- 29 Juillet 2015 - Biodôme : Portrait d'animal
Comme toutes les créatures dans le règne animal, les paresseux doivent prendre un moment pour l’excrétion des déchets métaboliques, afin de régulariser leurs fonctions corporelles. En bon français, ils doivent aller à la toilette! Or, de tous les mammifères arboricoles, ils sont les seuls à avoir développé une habitude étonnante : même s’ils se retrouvent dans la canopée de la forêt, ils descendent jusqu’au sol pour faire leurs besoins. Cet étrange rituel a laissé les scientifiques perplexes : pourquoi un paresseux dépenserait-il tant d’énergie et se rendrait-il vulnérable, alors que les primates se contentent d’un simple mouvement de queue, du haut de leur branche? À l’échelle humaine, c’est l'équivalent de courir 5 km avant d’aller à la salle de bain…
La paresse du paresseux : une adaptation évolutive
Le paresseux, dont le principal prédateur est l'aigle harpie, assure sa survie surtout par un comportement extrêmement lent et cryptique. Il se déplace si lentement de branche en branche que, la plupart du temps, le mouvement n'attire pas l'œil de l'aigle. Il poursuit ainsi sa lente vie, mangeant les feuilles de la canopée, dormant et fermentant son repas dans son estomac. Sa diète, faible en énergie, est quand même suffisante pour son faible métabolisme.
Triangle amoureux
De toutes les hypothèses émises, celle retenue par la communauté scientifique est une belle histoire de mutualisme, c'est-à-dire une interaction bénéfique entre deux ou plusieurs espèces vivantes.

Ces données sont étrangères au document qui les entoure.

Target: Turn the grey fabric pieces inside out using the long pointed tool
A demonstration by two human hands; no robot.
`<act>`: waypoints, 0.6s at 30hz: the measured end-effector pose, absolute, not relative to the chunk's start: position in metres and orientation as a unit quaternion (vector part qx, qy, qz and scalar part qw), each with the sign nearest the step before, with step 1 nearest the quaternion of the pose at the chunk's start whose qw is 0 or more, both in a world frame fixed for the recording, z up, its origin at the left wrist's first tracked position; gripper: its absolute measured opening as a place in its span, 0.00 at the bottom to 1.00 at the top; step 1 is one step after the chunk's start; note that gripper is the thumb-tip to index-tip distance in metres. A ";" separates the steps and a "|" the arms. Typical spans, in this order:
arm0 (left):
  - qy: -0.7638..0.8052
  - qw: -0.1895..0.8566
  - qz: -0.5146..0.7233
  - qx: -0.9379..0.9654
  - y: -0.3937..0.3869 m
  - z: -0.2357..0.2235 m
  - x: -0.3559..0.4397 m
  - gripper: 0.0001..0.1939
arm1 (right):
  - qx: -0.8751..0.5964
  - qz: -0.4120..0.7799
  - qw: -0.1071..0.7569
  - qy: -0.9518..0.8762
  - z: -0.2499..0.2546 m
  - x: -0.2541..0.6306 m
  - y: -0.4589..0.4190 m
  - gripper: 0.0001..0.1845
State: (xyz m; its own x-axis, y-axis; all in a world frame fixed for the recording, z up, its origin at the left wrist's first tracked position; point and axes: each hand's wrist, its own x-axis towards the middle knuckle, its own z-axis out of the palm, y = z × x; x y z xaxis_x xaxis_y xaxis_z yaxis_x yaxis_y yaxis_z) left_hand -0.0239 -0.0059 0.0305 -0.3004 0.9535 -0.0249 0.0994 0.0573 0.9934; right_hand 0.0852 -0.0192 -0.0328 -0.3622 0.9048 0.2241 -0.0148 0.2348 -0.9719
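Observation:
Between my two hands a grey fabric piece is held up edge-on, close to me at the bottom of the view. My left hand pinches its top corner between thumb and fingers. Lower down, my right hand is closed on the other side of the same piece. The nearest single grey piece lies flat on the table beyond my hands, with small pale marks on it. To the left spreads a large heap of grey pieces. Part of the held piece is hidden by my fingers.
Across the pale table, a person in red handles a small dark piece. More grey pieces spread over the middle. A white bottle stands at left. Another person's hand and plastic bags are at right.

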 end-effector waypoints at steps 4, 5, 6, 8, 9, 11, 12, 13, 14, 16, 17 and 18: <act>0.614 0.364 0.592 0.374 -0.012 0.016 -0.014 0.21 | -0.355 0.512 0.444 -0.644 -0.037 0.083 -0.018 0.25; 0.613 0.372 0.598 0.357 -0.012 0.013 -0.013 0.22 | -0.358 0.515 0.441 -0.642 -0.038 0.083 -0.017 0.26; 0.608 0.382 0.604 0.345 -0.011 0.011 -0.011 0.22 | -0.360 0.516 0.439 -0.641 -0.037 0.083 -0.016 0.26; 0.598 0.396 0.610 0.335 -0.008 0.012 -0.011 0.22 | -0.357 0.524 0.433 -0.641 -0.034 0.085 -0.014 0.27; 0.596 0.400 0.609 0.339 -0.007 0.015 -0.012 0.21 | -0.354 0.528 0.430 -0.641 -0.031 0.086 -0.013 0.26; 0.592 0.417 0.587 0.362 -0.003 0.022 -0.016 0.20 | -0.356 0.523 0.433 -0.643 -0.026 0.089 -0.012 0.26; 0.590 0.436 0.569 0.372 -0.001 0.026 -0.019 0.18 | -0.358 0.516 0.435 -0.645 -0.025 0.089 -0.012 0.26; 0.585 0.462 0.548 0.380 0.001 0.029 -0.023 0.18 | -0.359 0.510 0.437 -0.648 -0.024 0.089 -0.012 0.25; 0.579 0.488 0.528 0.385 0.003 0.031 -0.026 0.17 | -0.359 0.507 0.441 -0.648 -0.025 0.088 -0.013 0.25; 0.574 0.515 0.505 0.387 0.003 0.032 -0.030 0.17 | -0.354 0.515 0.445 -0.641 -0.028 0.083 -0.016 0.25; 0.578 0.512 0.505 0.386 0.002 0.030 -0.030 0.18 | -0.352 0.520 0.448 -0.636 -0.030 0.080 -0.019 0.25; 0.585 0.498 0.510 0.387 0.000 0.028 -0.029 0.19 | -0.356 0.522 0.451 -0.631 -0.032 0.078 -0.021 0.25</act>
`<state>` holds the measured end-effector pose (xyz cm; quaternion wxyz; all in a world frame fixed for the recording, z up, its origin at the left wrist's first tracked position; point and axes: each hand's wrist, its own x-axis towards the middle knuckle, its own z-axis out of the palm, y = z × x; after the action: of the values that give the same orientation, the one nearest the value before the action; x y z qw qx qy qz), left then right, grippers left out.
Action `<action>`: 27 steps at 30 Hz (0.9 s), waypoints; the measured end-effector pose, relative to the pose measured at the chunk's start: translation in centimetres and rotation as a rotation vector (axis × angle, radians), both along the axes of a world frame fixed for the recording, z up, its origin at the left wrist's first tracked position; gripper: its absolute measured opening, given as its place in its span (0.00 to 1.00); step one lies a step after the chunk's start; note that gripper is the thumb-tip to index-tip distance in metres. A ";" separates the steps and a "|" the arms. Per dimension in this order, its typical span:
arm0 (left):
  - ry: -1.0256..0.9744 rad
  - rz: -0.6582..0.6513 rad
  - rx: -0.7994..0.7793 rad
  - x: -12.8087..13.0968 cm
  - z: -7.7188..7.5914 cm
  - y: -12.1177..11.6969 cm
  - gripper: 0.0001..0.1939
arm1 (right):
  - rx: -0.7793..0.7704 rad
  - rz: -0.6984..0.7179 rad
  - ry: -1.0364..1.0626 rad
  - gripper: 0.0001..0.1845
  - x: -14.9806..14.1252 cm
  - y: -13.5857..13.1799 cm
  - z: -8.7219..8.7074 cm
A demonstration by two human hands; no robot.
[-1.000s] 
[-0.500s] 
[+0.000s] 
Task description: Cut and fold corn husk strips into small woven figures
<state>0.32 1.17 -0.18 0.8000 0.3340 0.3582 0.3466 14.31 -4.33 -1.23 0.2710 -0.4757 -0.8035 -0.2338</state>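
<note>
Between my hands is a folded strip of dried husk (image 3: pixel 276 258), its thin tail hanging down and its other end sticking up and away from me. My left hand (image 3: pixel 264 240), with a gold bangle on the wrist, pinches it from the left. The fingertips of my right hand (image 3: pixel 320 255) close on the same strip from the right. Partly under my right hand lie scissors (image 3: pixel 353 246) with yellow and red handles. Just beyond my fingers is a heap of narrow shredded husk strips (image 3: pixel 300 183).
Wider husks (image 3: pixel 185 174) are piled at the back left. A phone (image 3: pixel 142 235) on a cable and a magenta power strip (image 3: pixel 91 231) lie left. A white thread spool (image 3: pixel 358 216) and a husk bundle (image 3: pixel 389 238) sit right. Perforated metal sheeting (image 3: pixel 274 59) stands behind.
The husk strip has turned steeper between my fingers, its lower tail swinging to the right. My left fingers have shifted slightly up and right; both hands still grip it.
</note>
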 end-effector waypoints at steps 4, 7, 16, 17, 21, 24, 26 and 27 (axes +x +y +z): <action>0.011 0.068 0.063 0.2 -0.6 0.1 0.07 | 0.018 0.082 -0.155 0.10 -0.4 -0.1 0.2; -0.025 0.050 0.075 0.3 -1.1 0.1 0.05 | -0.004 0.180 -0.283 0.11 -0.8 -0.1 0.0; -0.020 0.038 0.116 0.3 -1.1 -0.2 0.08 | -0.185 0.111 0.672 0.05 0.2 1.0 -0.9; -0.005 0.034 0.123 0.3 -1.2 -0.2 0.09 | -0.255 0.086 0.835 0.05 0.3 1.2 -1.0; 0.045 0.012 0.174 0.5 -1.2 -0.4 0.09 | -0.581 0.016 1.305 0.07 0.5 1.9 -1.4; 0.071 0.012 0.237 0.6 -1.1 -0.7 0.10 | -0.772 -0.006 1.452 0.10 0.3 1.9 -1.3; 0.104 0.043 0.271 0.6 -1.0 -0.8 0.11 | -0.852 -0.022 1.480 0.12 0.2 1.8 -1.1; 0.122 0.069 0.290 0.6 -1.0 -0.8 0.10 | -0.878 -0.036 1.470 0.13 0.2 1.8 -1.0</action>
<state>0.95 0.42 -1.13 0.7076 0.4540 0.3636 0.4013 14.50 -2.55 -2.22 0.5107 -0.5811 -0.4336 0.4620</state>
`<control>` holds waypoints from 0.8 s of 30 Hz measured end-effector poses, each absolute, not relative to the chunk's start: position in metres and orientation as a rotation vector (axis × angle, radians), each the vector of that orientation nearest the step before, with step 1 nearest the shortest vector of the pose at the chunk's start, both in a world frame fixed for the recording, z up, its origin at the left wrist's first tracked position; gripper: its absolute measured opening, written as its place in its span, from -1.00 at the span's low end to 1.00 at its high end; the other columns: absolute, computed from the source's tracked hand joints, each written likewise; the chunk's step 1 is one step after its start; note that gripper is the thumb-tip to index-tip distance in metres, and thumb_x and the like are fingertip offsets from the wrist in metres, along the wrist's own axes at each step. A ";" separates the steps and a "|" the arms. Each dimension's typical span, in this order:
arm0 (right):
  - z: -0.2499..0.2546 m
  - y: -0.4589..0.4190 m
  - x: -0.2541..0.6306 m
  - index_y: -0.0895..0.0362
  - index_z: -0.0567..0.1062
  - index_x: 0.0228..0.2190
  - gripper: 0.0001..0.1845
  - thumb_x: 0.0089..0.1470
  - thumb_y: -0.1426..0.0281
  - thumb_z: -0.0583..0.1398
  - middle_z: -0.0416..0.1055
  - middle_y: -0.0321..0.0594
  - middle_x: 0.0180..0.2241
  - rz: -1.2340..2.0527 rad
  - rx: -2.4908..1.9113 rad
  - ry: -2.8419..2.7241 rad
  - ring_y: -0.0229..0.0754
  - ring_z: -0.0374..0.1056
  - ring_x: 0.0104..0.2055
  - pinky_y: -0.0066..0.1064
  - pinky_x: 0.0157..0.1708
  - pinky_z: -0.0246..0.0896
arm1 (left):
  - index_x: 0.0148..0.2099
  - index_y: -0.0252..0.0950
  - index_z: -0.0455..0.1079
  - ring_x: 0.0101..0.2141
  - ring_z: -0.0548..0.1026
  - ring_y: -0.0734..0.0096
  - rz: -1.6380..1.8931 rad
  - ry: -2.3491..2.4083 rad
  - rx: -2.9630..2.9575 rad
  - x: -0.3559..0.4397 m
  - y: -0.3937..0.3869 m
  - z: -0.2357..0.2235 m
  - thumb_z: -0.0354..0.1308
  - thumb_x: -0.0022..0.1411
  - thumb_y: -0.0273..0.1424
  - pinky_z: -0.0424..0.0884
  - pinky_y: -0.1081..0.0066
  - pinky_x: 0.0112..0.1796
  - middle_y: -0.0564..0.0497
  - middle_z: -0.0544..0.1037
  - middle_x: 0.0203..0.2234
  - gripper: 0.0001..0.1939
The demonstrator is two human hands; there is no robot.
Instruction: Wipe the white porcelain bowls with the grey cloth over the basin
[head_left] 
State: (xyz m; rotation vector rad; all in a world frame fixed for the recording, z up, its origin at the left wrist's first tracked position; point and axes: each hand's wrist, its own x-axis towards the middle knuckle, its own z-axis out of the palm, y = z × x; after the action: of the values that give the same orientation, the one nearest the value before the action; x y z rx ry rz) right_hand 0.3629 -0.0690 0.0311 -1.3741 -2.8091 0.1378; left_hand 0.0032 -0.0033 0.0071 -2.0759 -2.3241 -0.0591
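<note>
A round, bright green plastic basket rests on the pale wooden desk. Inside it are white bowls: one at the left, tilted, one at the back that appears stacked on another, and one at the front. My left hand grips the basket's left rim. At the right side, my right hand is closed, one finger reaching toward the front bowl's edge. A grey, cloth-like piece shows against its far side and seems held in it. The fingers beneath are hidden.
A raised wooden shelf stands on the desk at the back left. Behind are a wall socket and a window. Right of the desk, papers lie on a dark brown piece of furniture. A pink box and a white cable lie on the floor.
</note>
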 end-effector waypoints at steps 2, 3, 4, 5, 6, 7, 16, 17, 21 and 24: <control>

En nature, le pelage du paresseux est un véritable écosystème, où vit une algue verte (Trichophilus spp.) et le papillon pyrale (Cryptoses spp.). Lorsque le paresseux descend faire ses selles, la colonie de papillons se met à grouiller et pond ses œufs sur les excréta. À leur éclosion, les larves se nourrissent ensuite des fèces. Le cycle se complètera à la prochaine descente du paresseux, quand les larves devenues adultes pourront rejoindre la colonie de l’écosystème en y apportant des nutriments, le principal étant l’azote, un fertilisant pour la croissance des algues vertes. On estime que les papillons morts et les excréments des papillons fournissent également l’azote nécessaire à la croissance d’algues. Celles-ci seront à leur tour consommées par le paresseux, car elles fournissent un carburant riche en glucides et en lipides. En prime, elles créent un effet camouflage pour notre cher maître de la lenteur!
L’éloge à la lenteur
Même en comprenant mieux la biologie et l’évolution du paresseux, je suis toujours émerveillée qu’en 2015, nous partagions notre planète avec une créature si différente. L’Homo sapiens pourrait-il être un peu plus « paresseux » et vivre davantage en contemplation, plutôt qu’en consommation? Si un visiteur me demande pourquoi il est difficile de voir un paresseux, que ce soit en nature ou ici, au Biodôme, je lui répondrai que ce n’est pas juste un mode de vie, c’est sa stratégie de survie!